CUNY-CL / yoyodyne

Small-vocabulary sequence-to-sequence generation with optional feature conditioning
Apache License 2.0
25 stars 15 forks source link

Hard monotonic #186

Closed bonham79 closed 2 weeks ago

bonham79 commented 1 month ago

Wu and Coterrell's hard monotonic transduce..

Closes https://github.com/CUNY-CL/yoyodyne/issues/165.

It builds off lstm module. To call you pass hmm_lstm for --arch. Hard monotonic constrain is enforced with --enable_monotonic while context window is enabled with --hmm_context.

While y'all are merging, could you take a peek at how attention and log_prob contexts are preserved? I hate having that large a tensor filling up memory but when I try to be clever about it it causes model collapse.

bonham79 commented 1 month ago

This is pretty cool! Right now my comments are mostly about naming and style, and all quite minor. I would like Adam to weigh in how it interacts with the other modules/models (like, should it be in models/modules/lstm.py? Is it DRY?) next, then we can all test.

Before this is done we'll want to update the README too.

It shouldn't be another module (we have enough). It's just an expansion of LSTM behavior. If we're interested in expanding it to general transformer behavior then we can generalize it as a mixin. But for first PR we can keep in LSTM.

kylebgorman commented 1 month ago

Broader question: given that Wu & Cotterell didn't find an improvement for going from zeroth to first order, would we want to consider getting rid of the contextual form? I think Adam has had the philosophy that it's nice to have stuff that doesn't work around. I am not sure (it adds a maintainence burden) but I haven't actively disagreed. I don't feel strongly either way but I wanted to start the conversation...

bonham79 commented 1 month ago

Broader question: given that Wu & Cotterell didn't find an improvement for going from zeroth to first order, would we want to consider getting rid of the contextual form? I think Adam has had the philosophy that it's nice to have stuff that doesn't work around. I am not sure (it adds a maintainence burden) but I haven't actively disagreed. I don't feel strongly either way but I wanted to start the conversation...

We should keep. They see results everywhere but G2P iirc the paper correctly.
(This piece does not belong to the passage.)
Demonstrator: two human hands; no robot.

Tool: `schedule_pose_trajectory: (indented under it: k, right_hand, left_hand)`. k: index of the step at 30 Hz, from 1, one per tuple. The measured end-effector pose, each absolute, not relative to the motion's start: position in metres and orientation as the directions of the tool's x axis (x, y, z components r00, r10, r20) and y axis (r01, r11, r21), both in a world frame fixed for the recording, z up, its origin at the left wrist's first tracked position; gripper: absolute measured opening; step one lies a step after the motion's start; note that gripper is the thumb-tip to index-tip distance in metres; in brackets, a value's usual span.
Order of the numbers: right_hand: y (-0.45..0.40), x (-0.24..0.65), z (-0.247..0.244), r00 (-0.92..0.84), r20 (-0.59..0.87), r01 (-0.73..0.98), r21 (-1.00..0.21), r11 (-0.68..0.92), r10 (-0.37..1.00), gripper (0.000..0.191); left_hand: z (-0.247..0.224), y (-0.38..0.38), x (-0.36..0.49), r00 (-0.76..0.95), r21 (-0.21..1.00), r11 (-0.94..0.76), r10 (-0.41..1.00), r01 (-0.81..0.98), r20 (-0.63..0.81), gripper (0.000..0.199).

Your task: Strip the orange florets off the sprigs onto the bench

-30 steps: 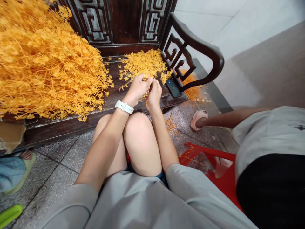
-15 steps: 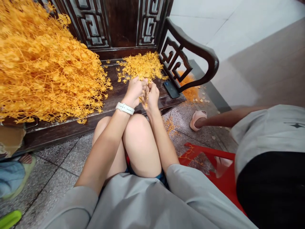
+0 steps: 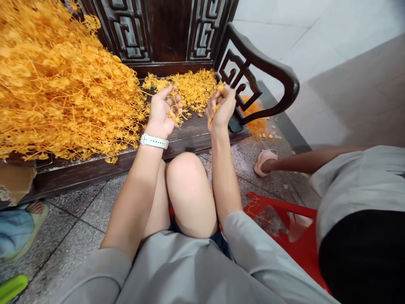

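My left hand (image 3: 160, 112), with a white watch band at the wrist, is closed around a thin branching yellow plastic sprig (image 3: 176, 117) with small flower-like ends. It hovers over the bench between two heaps. Farther right, my right hand (image 3: 224, 107) is curled, and small yellow plastic pieces (image 3: 216, 109) show among its fingers. Beyond both hands lies a low pile of loose yellow pieces (image 3: 198, 86) on the dark wooden bench (image 3: 196, 128). A far bigger heap of yellow plastic sprigs (image 3: 63, 88) rises at the left.
The bench's curved armrest (image 3: 289, 82) stands just right of my right hand, a dark phone (image 3: 236, 123) beside it. Orange scraps (image 3: 255, 122) litter the floor. A red plastic stool (image 3: 278, 207) and another person's leg (image 3: 294, 160) are at the right. A cardboard piece (image 3: 17, 181) is at left.
My hands were together in front of the small pile and have moved apart, the left one leftward, the right one right and upward. A sprig now shows in my left hand.
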State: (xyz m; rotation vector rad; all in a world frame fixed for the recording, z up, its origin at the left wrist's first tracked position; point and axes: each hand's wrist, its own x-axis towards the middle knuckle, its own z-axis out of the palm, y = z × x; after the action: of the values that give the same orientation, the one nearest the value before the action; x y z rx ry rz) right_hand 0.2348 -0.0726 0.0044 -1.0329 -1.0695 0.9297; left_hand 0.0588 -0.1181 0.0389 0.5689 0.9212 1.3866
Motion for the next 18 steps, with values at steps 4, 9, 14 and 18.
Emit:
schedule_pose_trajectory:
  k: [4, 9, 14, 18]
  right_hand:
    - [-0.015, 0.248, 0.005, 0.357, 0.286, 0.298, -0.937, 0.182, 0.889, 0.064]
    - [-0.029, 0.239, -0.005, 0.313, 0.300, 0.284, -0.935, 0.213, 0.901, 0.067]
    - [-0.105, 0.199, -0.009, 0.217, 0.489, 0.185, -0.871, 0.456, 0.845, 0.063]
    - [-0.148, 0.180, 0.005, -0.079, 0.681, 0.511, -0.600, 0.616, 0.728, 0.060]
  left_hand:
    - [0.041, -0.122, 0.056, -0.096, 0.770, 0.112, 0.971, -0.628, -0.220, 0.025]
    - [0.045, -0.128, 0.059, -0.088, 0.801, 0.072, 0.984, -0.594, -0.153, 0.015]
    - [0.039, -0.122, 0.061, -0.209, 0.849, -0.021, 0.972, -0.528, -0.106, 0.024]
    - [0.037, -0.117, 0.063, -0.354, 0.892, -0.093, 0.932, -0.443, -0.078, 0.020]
It's also capable of more expressive graphs, which can come in handy for other experiments.

bonham79 commented 1 month ago

I guess since Travis implemented the refactor for distinguishing models and modules I can defer to where he thinks things should go. That being said, I do not agree that "we have enough" is a good argument to keep things out of modules. It feels a bit weird to have a new file for HMM models, but no file for HMM modules given that some new HMM modules have been added. I suppose the thing that is a bit weird is that most models really refer to a specific decoder, and are thus coupled to a decoder Module, which then are not actually very general right?

I want to limit the addition of new modules and file names to conservative, 'we have to basis.' I've lost too much time having to scan ESPNet and fairseq libraries to figure out which parts are going where. Modularity is good, but too much modularity is a problem for me.

My general approach for models is they contain everything necessary for that model. For modules, those should just contain the lego block pieces to customize models. If I have an lstm file, the design idea is that I can use LSTMs wherever I want. If we create a new file for hard_attention, that's implying, to me, that I can apply hard_attention modules wherever I want. Since that is not the case, I'd rather stick them in my lstm box.

means. It sounds like it could mean introducing yet another abstraction pattern, which I am skeptical of. I guess there are enough inherent differences in the decoders that I would want to approach it by just writing a new model class entirely.

Yeah, that's what I mean. I'd be okay with separating into another file IF we want to generalize hard_attention module decoding for variations on encoders and decoders. (e.g. swap out lstm, transformer, gru, ssm).

kylebgorman commented 1 month ago

This all basically looks fine to me, but I'll defer to Adam for final approval.

I would recommend defining 1e7 as a constant and explaining what it does when you use it, since future-us will have no context for why that's done. It's okay if the comment just says it is following practices elsewhere.

Modulo method-level docs that is.

bonham79 commented 3 weeks ago

This all basically looks fine to me, but I'll defer to Adam for final approval.

I would recommend defining 1e7 as a constant and explaining what it does when you use it, since future-us will have no context for why that's done. It's okay if the comment just says it is following practices elsewhere.

Gonna define the log variant since it's technically an expensive operation and only need value once. Else can do.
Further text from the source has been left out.